Ausgabe vom 20. Juni 2017

Linz (OTS) - Jahrelang wurde verhandelt, Kompromisse wurden gesucht, gefunden und wieder verworfen. Letztendlich lag ein Paket auf dem Tisch, mit dem die meisten leben können, viele sogar zufrieden und nur wenige fundamental dagegen sind.
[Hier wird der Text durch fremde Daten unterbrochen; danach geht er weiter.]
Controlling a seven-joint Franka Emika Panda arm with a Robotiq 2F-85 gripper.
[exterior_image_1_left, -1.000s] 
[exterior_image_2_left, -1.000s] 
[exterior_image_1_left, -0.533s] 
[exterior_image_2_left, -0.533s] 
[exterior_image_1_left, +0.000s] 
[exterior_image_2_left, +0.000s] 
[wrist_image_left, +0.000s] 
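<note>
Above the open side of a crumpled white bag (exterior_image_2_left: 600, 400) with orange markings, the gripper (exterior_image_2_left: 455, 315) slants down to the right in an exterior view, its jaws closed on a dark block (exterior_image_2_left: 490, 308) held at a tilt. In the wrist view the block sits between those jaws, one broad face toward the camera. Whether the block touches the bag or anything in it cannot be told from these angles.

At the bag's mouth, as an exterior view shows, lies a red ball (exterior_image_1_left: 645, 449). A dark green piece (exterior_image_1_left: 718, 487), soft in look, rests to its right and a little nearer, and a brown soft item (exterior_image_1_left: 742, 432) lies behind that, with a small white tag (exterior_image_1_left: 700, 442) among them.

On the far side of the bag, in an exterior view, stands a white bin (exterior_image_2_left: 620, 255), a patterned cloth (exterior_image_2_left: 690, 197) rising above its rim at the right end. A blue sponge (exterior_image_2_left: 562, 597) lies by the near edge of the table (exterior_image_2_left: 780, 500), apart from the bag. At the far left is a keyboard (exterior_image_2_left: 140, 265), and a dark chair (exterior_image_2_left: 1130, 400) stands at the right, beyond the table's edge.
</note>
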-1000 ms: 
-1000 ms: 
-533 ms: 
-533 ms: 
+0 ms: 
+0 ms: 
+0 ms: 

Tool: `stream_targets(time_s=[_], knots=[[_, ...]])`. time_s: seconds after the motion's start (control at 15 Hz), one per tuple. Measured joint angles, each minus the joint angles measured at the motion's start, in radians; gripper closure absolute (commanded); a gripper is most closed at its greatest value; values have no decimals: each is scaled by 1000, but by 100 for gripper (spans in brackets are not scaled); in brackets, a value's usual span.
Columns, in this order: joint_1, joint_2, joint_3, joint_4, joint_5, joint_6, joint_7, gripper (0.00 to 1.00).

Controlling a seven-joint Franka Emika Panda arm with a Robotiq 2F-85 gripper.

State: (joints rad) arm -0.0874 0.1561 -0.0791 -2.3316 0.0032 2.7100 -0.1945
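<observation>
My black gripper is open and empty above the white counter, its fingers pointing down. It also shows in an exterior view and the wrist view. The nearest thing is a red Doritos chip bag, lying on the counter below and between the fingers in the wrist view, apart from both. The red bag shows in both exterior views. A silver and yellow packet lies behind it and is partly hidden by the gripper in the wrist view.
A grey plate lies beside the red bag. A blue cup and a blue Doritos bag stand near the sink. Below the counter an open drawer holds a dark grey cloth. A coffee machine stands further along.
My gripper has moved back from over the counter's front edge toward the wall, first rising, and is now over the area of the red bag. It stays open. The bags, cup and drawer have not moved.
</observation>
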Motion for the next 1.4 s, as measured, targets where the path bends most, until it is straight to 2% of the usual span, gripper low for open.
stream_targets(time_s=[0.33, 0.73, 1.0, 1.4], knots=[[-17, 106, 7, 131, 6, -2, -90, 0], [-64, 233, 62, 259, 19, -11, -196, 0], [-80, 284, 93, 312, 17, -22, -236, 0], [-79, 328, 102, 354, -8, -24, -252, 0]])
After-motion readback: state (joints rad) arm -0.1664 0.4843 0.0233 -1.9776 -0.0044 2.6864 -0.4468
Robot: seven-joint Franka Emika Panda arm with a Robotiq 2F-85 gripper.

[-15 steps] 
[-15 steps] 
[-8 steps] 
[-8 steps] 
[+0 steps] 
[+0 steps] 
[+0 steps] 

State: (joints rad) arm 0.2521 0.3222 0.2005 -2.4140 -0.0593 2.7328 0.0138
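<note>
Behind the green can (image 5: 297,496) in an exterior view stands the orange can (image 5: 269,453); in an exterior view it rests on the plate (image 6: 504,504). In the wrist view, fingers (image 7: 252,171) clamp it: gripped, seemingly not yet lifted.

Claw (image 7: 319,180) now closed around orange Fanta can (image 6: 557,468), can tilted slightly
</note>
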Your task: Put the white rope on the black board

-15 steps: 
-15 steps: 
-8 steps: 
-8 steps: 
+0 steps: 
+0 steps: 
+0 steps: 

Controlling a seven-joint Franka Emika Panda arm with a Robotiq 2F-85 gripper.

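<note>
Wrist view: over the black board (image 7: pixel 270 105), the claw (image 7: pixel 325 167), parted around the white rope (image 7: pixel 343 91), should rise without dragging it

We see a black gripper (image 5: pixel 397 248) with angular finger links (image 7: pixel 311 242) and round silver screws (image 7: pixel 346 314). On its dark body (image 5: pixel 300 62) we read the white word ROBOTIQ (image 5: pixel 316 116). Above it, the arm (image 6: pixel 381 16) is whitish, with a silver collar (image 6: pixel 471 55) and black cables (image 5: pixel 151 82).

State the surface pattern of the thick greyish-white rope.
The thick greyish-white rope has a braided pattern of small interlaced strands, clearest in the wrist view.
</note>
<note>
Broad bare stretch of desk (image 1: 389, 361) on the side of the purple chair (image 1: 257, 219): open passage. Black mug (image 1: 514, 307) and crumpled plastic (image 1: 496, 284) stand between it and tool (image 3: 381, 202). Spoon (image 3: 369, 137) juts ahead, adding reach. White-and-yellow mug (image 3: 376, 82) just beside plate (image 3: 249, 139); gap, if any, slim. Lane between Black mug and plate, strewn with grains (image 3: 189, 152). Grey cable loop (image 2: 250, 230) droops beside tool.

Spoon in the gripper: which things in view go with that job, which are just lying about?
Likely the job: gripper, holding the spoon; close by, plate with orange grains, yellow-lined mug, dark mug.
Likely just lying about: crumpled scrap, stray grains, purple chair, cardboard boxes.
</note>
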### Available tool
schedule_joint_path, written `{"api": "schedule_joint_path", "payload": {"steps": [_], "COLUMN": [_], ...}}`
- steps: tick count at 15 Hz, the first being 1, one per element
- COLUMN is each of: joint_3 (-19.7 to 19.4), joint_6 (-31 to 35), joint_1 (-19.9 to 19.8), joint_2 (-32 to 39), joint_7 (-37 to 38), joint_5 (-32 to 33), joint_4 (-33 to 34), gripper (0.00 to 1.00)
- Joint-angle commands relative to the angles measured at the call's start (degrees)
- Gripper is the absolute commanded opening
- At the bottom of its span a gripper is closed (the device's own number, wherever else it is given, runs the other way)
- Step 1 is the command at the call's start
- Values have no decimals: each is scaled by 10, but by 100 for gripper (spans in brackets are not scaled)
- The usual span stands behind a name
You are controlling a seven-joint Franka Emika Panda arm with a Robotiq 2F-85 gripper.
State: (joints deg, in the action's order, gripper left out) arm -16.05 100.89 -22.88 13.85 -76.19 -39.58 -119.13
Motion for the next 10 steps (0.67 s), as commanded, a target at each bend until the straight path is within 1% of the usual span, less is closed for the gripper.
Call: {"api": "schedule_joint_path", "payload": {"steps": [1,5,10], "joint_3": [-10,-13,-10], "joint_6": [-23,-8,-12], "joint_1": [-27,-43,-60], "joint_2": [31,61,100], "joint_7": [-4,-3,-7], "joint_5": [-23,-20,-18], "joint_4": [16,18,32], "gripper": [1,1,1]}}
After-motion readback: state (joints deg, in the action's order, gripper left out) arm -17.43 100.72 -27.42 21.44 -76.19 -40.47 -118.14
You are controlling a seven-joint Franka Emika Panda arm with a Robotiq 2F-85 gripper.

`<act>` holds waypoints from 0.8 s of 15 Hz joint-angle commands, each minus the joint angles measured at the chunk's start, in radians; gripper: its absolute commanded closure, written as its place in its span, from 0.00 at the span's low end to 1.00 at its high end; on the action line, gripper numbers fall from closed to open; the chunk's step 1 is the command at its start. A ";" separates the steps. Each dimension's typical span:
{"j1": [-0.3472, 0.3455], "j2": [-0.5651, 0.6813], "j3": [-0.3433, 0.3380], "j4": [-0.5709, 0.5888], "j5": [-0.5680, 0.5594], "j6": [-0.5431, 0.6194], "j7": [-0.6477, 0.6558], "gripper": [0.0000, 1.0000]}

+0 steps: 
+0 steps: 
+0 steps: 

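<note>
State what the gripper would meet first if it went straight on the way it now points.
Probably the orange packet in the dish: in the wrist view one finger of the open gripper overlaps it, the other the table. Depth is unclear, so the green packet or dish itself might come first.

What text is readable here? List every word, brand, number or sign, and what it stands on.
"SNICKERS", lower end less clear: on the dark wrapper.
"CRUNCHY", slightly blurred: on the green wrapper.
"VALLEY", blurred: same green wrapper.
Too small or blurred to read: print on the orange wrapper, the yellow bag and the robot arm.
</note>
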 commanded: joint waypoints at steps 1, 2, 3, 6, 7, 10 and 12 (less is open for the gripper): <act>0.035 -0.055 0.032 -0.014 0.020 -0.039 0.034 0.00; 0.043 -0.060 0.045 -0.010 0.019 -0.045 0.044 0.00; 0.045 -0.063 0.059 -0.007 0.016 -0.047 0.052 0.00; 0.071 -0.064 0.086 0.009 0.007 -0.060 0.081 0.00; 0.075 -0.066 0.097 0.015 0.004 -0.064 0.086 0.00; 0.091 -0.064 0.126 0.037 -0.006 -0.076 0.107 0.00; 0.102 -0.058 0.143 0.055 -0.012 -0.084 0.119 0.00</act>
Mit der Einigung beim Schulautonomiepaket werden gleich zwei Fliegen mit einer Klappe geschlagen: Einerseits zeigt die Politik, dass sie trotz näher rückender Wahl noch Lösungen finden kann. Das gibt Hoffnung für manch andere Baustelle. Andererseits wurde der Begriff „Schulreform“ schon als künftiges Synonym für „Unerledigtes“ verwendet. Aber nun dürfte es doch ein Happyend der unendlichen Geschichte geben. Doch sollte man derzeit noch in der Möglichkeitsform bleiben. Denn erstens wird das Gesetz ja erst beschlossen. Und zweitens muss das Paket mit Leben gefüllt werden. Vorerst sind es nämlich nur eine Fülle von neuen Möglichkeiten, die Direktoren, Lehrer und Schulpartner in die Hände bekommen. Ob, wo und wie diese genutzt werden, wird sich erst in einigen Jahren zeigen. Aber eines zeigt sich jetzt schon: Das Geschrei um eine Schulreform wird so schnell nicht verstummen. Leider. Denn es wäre gut, wenn Lehrer, Eltern, Schüler und auch die Schulverwaltung die Zeit bekommen, sich daran zu gewöhnen ... und man sich wenn nötig erst danach — und ausgestattet mit einer fundierten Evaluierung — mit einer Reform der Reform beschäftigt.